Au premier abord, le programme du film est réjouissant. Triple alliance nous invite à assister à la vengeance aussi savoureuse qu’impitoyable concoctée par trois femmes unies dans l’adversité. L’objet de leur vindicte s’appelle Mark King, un bellâtre manipulateur, escroc, imbu de lui-même et de son ascendant sur le sexe féminin. Nikolaj Coster-Waldau prête ses traits à ce mâle alpha qui a trompé chacune des trois protagonistes en leur faisant croire à son amour. Nulle empathie possible pour cette silhouette machiste un peu désincarnée, trop caricaturale pour ne pas se réduire à une pure fonction d’exutoire. En effet, c’est à la grande joie des trois héroïnes et du spectateur, unis dans une même fringale cathartique, que finiront par s’abattre sur Mark les sévices et humiliations mérités. Un peu moins inconsistants – mais à peine – s’avèrent les trois personnages féminins, Carly, Kate et Amber, respectivement incarnés par Cameron Diaz, Leslie Mann et Kate Upton.
De fait, le réalisateur a choisi son camp, résolument féministe. Le film ne s’en montre pas pour autant plus fin que ses équivalents masculins et post-adolescents. Un excès « cartoonesque » virant parfois à la scatologie rythme le film. Seule surprise : au-delà de sa verve délirante, la dramaturgie de Triple alliance semble moins se nourrir de la blessure amoureuse ou de la possible jalousie des trois femmes que du principe même de leur alliance. Là où l’amour-propre et la rivalité auraient pu les déchirer, c’est au contraire la solidarité féminine qui l’emporte, de manière aussi totale que spontanée. Pourquoi pas, mais le film ne travaille jamais à rendre un tel rapprochement crédible. Le spectateur assiste donc, amusé mais nullement convaincu, à la naissance d’une amitié certes non sans remous, mais résistante au contact des épreuves, qui parvient à souder Carly, Kate et Amber face à un monde moderne individualiste, matérialiste et cruel. Un monde où il importe d’être forte, cacher ses sentiments, retenir ses larmes, quitte à grimacer affreusement et ainsi rompre un autre impératif : celui du sourire et de la beauté. Bref, le film questionne moins les stéréotypes qu’il ne s’en amuse, avec légèreté et inconséquence.

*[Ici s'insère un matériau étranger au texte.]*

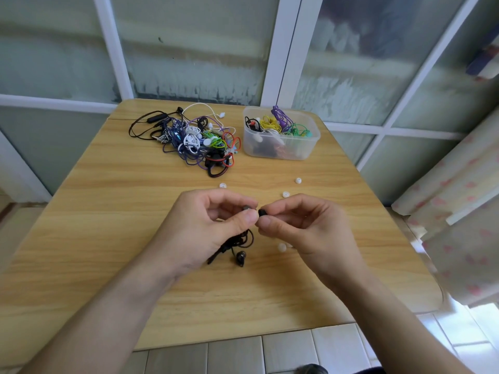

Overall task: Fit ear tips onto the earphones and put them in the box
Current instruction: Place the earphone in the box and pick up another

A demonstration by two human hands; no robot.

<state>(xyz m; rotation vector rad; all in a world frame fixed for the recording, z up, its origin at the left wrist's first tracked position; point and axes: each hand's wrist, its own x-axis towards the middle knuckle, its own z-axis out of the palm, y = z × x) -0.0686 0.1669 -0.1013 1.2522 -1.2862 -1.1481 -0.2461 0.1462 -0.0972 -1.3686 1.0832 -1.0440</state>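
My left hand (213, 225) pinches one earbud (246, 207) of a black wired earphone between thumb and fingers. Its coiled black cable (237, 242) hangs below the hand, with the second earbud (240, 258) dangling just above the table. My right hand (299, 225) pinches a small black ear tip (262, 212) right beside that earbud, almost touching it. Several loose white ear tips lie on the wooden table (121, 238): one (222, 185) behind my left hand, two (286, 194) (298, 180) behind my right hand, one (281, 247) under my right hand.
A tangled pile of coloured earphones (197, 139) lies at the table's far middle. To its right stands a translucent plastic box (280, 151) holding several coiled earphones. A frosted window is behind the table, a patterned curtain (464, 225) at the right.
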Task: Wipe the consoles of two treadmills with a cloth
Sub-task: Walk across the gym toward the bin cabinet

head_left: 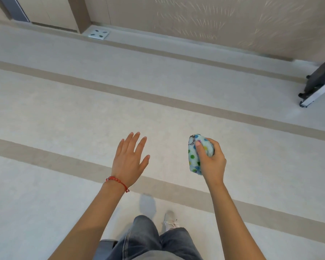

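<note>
The right hand [212, 162] is gripping a bunched, dotted blue cloth [197, 152], its grip clamped around the wad with the thumb pressing across the front, probably to keep it compact and ready for wiping. The left hand [129, 158] is hovering empty over the pale striped floor [64, 109], fingers spread apart. No console is showing; only a dark wheeled machine base [319, 81] is sitting at the far right.

No legible text, label or number anywhere (only patterns).
</note>
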`<state>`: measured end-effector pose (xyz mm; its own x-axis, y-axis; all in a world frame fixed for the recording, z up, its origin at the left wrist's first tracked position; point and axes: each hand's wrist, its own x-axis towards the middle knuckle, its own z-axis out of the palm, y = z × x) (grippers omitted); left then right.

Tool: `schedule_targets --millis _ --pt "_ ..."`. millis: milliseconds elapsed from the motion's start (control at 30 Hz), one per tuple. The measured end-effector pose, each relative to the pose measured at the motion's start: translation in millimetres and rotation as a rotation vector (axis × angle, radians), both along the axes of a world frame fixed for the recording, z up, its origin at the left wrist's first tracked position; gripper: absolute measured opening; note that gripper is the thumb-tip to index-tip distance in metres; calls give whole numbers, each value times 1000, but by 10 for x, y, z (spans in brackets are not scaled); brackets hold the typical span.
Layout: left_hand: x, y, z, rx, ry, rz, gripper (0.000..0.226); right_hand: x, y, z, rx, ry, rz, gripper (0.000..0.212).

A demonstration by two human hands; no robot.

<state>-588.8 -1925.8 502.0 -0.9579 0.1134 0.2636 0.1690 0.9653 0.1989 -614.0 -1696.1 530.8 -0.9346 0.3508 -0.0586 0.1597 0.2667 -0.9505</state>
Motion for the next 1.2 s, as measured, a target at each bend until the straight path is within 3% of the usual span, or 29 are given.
schedule_targets --millis 200,500,867,1200 --pt "-782 134 -529 13 15 92 55 -893 21 -537 -23 25 102 22" --pt "-1640 -143 -649 61 8 217 54 -1910 -409 -668 -17 -16 249 21" --pt "-2681 -1745 -661 145 17 491 55 -3439 -2168 -677 -25 -39 475 21" --pt "-2929 -2934 -663 100 46 816 53 -4225 -3904 -665 -16 -35 849 21"
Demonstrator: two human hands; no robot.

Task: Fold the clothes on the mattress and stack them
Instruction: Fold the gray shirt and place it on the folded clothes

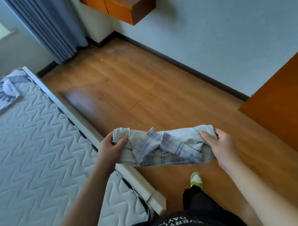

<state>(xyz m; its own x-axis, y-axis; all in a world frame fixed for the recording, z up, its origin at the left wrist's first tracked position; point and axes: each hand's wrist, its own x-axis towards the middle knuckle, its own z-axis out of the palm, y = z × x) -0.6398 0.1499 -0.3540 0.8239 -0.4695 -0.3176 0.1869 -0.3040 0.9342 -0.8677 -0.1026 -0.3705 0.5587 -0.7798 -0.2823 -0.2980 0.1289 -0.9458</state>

Triple alliance souffre en fait d’une absence de point de vue, d’une fadeur étouffant le désir de subversion que le scénario feint de temps en temps. L’approche est aussi timorée en profondeur qu’elle se veut audacieuse en surface. Paradoxe qu’on peut juger regrettable, et qu’aggrave la platitude de la mise en scène. Autre défaut flagrant, le dernier tiers du film accumule les stéréotypes visuels et narratifs et provoque un certain flottement rythmique qui compromet la coda pourtant tant attendue. Enfin, le film se contente trop souvent, au nom d’un second degré roublard, de cumuler les clichés – ainsi du recours à la musique de la série télévisée Mission: Impossible (Bruce Geller, 1966-1973) qui accompagne la filature de Mark, ou de l’apparition de la Statue de la Liberté aux sons de New York, New York chanté par Frank Sinatra. On rêve de ce qu’un Billy Wilder aurait fait d’un tel sujet : le film aurait gagné en audace, vraie férocité, sens du rythme et cohérence. Au lieu de quoi, à force de démagogie et de superficialité, Triple alliance dilue son réel potentiel, aussi bien comique qu’émotionnel, dans un grand bain tiède chauffé au conformisme ambiant et aux diktats du divertissement hollywoodien.